El segundo suceso nos muestra un importante principio acerca de la manera de reconocer el camino de Dios. David recibió la orden de esperar hasta que oyera el “ruido como de marcha por las copas de las balsameras” (v. 24). Sólo entonces entraría en acción. Esta directiva pudo parecer extraña a un guerrero como David. Allí estaba con sus armas y, en lugar de ocuparse del enemigo y de la batalla, tenía que esperar, permanecer tranquilo y estar atento al ruido que se produjera entre las balsameras.

La enseñanza que hay aquí para nosotros consiste en que para reconocer la dirección de Dios debemos estar atentos y saber esperar. Y eso es precisamente lo que nos resulta difícil. En nuestros días, se aprende a tomar decisiones rápidas. Pero esperar es un ejercicio que debe igualmente aprenderse. Dios nos lo enseñará si se lo pedimos. Si no aprendemos a escuchar, nunca reconoceremos realmente la voluntad de Dios para nuestra vida.

La victoria divina: nuestra victoria

Todavía una observación. En el primer combate, la victoria de David fue la victoria de Dios. En el versículo 20, se dice expresamente que David venció a los filisteos. Pero no se apropió la victoria. En su humildad, dijo: “Quebrantó Jehová a mis enemigos delante de mí”. No se atribuyó nada sino que rindió todos los honores a Dios. Si caminamos en la senda de nuestro Dios, haremos lo mismo. Cada victoria que obtenemos es una victoria de nuestro Señor; es él quien lo hace todo.

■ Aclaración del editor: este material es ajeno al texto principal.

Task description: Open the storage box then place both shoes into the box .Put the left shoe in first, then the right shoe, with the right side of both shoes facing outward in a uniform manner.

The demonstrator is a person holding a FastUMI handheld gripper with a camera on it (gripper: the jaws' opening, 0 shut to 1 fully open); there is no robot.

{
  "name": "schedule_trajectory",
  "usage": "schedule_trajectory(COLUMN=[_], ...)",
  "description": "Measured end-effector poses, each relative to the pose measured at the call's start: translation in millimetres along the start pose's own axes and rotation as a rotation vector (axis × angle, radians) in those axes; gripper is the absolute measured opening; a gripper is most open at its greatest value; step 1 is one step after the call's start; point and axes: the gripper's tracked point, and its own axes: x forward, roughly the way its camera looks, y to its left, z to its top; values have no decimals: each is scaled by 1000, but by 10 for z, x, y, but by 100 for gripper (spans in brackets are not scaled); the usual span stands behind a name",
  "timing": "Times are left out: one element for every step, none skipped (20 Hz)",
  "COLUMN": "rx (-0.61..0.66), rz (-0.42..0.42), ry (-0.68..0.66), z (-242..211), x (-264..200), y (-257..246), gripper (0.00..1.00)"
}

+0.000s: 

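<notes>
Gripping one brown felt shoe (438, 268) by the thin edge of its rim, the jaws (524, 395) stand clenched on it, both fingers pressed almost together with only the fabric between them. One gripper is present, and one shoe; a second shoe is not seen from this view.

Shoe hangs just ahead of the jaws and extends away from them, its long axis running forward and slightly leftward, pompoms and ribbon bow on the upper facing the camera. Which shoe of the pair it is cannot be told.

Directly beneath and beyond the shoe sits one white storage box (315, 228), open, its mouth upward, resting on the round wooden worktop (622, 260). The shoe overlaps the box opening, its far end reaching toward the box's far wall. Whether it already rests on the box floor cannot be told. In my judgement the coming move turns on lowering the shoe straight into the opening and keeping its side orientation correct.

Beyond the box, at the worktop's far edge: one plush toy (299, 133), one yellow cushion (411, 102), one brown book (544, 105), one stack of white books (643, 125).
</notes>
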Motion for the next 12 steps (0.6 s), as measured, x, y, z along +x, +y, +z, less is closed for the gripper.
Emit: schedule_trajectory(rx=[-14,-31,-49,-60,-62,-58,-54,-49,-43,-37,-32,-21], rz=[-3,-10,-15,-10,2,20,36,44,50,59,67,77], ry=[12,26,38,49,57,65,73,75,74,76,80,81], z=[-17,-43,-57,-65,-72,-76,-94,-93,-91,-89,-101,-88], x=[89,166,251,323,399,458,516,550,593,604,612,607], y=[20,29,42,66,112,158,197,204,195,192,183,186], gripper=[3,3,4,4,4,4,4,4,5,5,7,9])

En el segundo combate sucede, por decirlo así, lo contrario. Dios había precedido a David para combatir al ejército de los filisteos. Al parecer, David y sus soldados no intervinieron directamente en el combate. Sin embargo, no es seguramente sin motivo que el Espíritu Santo se expresa de manera diferente: “David... hirió a los filisteos” (v. 25). La victoria de Dios se convirtió en la victoria de David. Es la grandeza de nuestro Dios. Si estamos atentos a su dirección, en humildad y dependencia, y hacemos que nuestra victoria sea suya, entonces él hará que su victoria sea nuestra.